1.1.1. Alma D. Washington

1.1.2. Washington Hospital Center

1.2. What Happened

1.2.1. LaVerne Alice Thompson (Mother and Daughter of LaVerne are Appellants) went to Washington Hospital Center for an abortion and tubal litigation on November 7, 1987.

1.2.2. Elizabeth Adland, Nurse Anesthesiologist supervised by Dr. Sheryl Walker, physician anesthesiologist, inserted endotracheal tube into Thompson's throat. The plaintiffs alleged that the tube was improperly inserted into Thompson's esophagus, instead of the Thompson's trachea.

1.2.3. Thompson suffered a cardiac arrest and catastrophic brain injuries.
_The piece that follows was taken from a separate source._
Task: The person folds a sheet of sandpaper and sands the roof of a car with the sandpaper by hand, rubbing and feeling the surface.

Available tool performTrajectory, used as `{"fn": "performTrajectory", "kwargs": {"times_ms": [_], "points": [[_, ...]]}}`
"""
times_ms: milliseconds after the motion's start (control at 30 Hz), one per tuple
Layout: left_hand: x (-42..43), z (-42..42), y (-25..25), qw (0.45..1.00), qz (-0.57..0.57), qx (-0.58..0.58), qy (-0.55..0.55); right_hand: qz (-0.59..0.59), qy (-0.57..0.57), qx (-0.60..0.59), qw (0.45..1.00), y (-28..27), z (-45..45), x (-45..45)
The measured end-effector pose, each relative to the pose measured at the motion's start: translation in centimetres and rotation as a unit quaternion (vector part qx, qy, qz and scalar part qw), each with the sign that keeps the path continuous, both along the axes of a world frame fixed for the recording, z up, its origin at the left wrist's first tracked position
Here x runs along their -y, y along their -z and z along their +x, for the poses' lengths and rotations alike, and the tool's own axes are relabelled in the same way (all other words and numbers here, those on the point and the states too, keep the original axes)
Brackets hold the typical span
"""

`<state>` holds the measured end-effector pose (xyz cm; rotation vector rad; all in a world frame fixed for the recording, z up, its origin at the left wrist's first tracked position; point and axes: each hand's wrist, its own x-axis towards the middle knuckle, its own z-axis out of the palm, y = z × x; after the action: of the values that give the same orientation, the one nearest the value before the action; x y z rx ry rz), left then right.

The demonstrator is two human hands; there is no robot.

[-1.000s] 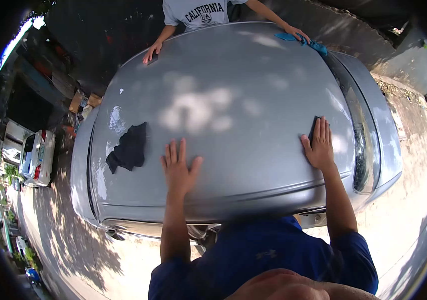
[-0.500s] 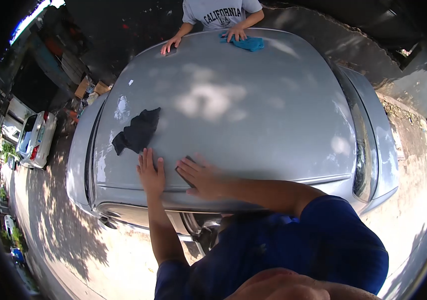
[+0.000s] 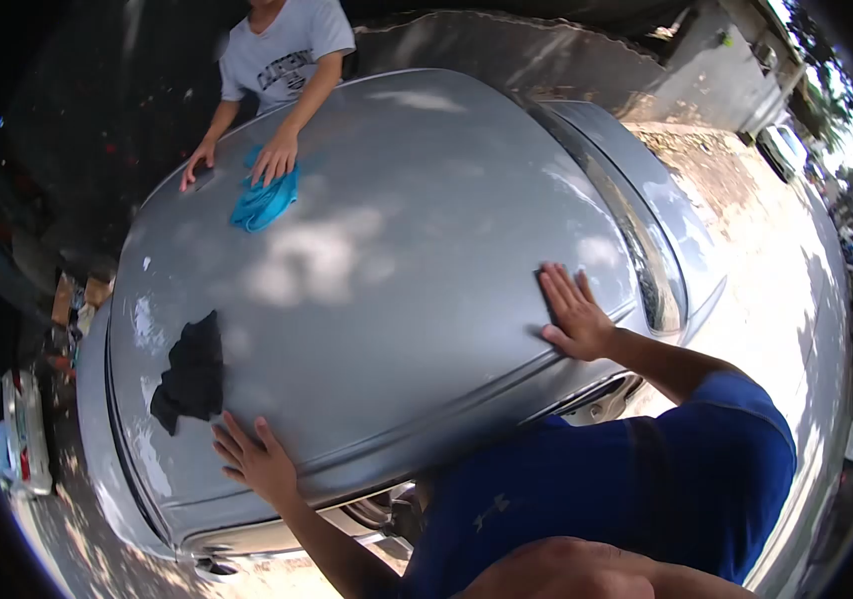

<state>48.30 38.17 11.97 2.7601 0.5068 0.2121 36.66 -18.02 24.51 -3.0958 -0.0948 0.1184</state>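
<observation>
My left hand (image 3: 255, 462) lies flat on the silver car roof (image 3: 407, 299), fingers spread, its fingertips close to a crumpled black cloth (image 3: 192, 374). Out to the right, my right hand (image 3: 579, 317) rests on the roof close to the rear or front glass. Under its palm and fingers is a thin dark pad (image 3: 544, 292), pressed against the paint; only its edge shows, so its exact kind is hidden.
Across the car a person (image 3: 292, 60) in a printed white T-shirt presses a blue cloth (image 3: 265, 205) on the roof and has a small dark pad (image 3: 204, 179) under the other hand. A parked white car (image 3: 25, 434) stands at left, a wall (image 3: 506, 60) behind.
My right hand has slid with the dark pad far to the right along the roof. The view has turned. The other person's blue cloth has come further onto the roof.
</observation>
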Motion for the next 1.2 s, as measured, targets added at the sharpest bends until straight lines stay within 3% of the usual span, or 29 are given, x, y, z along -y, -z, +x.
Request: {"fn": "performTrajectory", "kwargs": {"times_ms": [100,167,233,333,433,600,700,767,867,967,1033,1100,1200], "points": [[-0.4,0.3,0.7,1.000,-0.004,-0.003,-0.019,-0.034,-0.221,-0.049,0.973,0.9,5.6,-12.0],[-0.8,0.3,-0.1,1.000,0.012,-0.013,-0.024,0.054,-0.352,0.013,0.934,3.9,9.0,-20.4],[0.1,-0.1,0.0,0.998,-0.006,-0.025,-0.053,0.078,-0.420,0.010,0.904,5.7,11.3,-28.6],[-1.1,-0.1,-0.1,0.995,-0.033,-0.020,-0.093,0.097,-0.481,0.024,0.871,8.4,11.3,-32.8],[-1.3,-0.4,0.4,0.996,-0.023,-0.009,-0.081,0.102,-0.448,0.026,0.888,5.5,9.1,-25.5],[-0.5,-0.3,0.5,0.996,-0.024,-0.012,-0.085,-0.082,-0.291,-0.009,0.953,-0.5,4.1,-7.3],[0.0,0.1,0.5,0.995,-0.024,-0.025,-0.098,-0.019,-0.091,-0.080,0.992,-1.3,-0.3,3.6],[0.2,0.3,0.4,0.994,-0.025,-0.026,-0.098,0.001,-0.004,-0.020,1.000,-0.3,-2.5,9.3],[0.0,0.1,0.0,0.994,-0.025,-0.035,-0.097,0.000,0.017,-0.002,1.000,0.5,-3.3,10.2],[0.2,0.1,-0.3,0.994,-0.041,-0.017,-0.099,-0.024,-0.096,-0.069,0.993,-0.5,0.6,1.9],[-0.4,0.5,-0.1,0.992,-0.076,0.013,-0.101,-0.080,-0.235,-0.109,0.963,-0.3,4.9,-6.8],[-1.2,0.1,0.2,0.986,-0.129,0.043,-0.102,-0.046,-0.401,-0.062,0.913,1.3,8.8,-16.9],[-1.5,-0.2,0.5,0.974,-0.174,0.088,-0.117,0.043,-0.522,0.005,0.852,6.4,12.9,-31.5]]}}
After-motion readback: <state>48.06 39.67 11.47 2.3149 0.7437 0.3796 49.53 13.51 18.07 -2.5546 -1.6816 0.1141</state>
Thompson was in a persistent vegetative state at the time of trial.

1.3. Procedural History

1.3.1. Trial court ruled against Washington Medical Center.

1.3.1.1. Found that Washington Medical Center did not meet the standard of care for monitoring patients during anesthesia with CO2 monitors.

1.3.1.2. Awarded $4.586 million to Thompson for personal injury and $63,000 to Michael Thompson, husband of the injured, for loss of consortium.

1.3.1.3. Trial court awarded summary judgment to hospital on Appellants' claims of loss of consortium.

1.3.2. Appellants' appealed summary judgment and Washington Hospital Center cross-appealed to the District of Columbia Court of Appeals.

2. Issues Before the Court

2.1. Whether the plaintiff in a medical malpractice case established the tripartite burden of (1) applicable standard of care (2) a deviation of the standard by the defendant (3) a causal relationship between the deviation and plaintiff's injuries.

2.2. This appeal specifically questions the establishment of an applicable standard of care.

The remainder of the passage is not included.